* Work to be completed *
Within the entries below, find the portion that opens with the line containing "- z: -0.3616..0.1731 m" and closes with the line containing "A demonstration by". Retype that portion exactly and only.

* Entries supplied *
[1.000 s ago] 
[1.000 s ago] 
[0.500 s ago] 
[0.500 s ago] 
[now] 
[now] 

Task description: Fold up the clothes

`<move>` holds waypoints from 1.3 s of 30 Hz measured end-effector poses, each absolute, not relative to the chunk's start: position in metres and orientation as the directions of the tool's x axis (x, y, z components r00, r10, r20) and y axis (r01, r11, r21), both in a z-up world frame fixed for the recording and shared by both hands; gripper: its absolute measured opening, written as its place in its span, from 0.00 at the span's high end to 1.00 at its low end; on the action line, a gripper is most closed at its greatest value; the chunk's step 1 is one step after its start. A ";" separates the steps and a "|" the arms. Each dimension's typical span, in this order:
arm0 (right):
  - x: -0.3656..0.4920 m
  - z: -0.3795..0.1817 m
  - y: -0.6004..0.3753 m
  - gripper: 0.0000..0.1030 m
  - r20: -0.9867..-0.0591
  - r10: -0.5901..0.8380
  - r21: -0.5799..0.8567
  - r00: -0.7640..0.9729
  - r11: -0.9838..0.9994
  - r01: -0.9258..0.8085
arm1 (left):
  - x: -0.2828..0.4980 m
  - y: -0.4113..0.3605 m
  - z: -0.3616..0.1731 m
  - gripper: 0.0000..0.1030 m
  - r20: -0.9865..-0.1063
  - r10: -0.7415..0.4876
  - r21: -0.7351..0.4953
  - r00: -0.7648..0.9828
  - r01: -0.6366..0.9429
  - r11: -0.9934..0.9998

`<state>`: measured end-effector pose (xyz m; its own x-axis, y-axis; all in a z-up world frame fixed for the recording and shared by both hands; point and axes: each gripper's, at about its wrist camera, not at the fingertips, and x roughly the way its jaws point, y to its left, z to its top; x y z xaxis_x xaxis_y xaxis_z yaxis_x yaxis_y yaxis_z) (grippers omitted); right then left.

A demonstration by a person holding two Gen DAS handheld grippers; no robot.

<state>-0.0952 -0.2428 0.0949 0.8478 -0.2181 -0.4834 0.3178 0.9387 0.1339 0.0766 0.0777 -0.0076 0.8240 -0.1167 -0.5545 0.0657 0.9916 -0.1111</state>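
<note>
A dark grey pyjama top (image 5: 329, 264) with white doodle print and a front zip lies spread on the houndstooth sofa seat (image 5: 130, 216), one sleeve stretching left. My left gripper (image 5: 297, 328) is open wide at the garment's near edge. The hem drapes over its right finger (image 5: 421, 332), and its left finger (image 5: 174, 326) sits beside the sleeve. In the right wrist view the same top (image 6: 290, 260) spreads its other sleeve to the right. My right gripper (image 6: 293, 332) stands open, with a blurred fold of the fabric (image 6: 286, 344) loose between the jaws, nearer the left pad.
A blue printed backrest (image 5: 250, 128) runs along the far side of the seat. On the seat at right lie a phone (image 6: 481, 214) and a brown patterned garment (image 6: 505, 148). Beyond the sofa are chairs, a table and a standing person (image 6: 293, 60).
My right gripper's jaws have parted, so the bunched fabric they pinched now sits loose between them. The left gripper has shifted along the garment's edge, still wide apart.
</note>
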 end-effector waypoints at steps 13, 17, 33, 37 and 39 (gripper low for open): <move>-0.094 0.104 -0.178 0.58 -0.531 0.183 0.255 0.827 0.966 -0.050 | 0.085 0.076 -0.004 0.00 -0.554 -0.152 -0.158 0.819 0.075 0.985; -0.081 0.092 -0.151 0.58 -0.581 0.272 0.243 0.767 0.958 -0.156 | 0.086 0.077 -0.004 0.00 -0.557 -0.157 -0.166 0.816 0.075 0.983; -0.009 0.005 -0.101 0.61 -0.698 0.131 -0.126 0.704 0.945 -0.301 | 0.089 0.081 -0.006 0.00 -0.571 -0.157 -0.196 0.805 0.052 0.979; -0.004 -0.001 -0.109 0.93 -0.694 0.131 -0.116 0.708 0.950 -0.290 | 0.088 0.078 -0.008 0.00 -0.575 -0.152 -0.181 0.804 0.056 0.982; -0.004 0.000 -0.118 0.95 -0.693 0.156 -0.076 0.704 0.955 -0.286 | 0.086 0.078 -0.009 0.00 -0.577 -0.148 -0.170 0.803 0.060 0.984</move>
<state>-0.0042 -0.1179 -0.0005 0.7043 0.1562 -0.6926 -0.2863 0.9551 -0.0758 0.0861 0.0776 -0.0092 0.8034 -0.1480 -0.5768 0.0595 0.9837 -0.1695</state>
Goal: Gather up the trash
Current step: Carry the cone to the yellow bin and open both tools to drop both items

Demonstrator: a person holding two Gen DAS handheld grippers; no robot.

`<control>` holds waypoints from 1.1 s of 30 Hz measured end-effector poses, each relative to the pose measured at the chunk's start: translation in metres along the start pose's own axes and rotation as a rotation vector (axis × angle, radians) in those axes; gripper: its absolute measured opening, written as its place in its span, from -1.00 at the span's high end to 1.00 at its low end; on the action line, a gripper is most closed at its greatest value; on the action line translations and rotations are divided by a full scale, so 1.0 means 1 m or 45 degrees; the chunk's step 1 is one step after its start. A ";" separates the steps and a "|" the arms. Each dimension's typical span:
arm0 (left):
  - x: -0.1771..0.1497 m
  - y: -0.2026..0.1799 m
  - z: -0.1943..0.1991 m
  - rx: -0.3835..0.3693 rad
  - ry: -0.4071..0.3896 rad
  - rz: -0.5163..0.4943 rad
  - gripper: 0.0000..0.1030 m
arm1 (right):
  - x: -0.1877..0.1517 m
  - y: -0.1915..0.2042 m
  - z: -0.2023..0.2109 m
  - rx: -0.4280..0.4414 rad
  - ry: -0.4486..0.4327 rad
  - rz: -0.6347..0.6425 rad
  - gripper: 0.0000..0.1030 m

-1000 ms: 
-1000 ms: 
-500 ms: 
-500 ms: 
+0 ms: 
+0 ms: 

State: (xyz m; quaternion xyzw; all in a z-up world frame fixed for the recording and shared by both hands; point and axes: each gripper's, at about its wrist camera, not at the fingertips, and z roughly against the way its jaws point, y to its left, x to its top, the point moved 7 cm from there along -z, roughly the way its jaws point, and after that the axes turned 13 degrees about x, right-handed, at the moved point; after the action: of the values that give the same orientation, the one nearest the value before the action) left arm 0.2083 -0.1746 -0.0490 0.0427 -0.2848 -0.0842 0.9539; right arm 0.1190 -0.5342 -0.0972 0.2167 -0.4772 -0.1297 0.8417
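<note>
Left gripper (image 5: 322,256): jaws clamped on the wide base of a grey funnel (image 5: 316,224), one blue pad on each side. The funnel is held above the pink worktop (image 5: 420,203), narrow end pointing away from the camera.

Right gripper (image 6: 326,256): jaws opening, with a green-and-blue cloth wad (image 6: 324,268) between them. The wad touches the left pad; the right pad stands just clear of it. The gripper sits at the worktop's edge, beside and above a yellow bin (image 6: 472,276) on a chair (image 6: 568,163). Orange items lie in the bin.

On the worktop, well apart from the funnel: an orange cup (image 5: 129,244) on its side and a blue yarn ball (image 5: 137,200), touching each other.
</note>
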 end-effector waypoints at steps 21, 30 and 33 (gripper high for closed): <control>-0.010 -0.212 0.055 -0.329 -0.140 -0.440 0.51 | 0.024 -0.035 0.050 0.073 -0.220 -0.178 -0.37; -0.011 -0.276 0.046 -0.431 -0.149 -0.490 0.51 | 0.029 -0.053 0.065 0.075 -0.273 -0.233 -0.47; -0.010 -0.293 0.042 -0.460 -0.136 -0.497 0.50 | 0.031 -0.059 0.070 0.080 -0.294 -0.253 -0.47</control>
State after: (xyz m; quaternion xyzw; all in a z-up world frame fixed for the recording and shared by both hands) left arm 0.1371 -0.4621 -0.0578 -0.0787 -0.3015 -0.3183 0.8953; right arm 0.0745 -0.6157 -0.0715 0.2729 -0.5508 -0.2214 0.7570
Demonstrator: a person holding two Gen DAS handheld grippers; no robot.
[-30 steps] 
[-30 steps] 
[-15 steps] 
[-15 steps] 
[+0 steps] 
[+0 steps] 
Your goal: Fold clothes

* Solution to the exercise *
  - z: -0.3616..0.1731 m
  - gripper: 0.0000..0.1030 m
  - r20: -0.9865..-0.1063
  - r10: -0.7415..0.4876
  - r21: -0.7351..0.4953
  - r00: -0.7648..0.9828
  - r01: -0.6366..0.9429
  - r11: -0.9934..0.9998

`<state>`: measured end-effector pose (xyz m; its own x-axis, y-axis; all in a z-up world frame fixed for the recording and shared by both hands; point and axes: each gripper's, at about its wrist camera, not at the fingertips, and x roughly the way its jaws point, y to its left, z to its top; x y z xaxis_x xaxis_y xaxis_z yaxis_x yaxis_y yaxis_z) (grippers omitted); right then left.

A demonstration by a person holding two Gen DAS handheld grippers; no robot.

This exercise has been worked through to completion.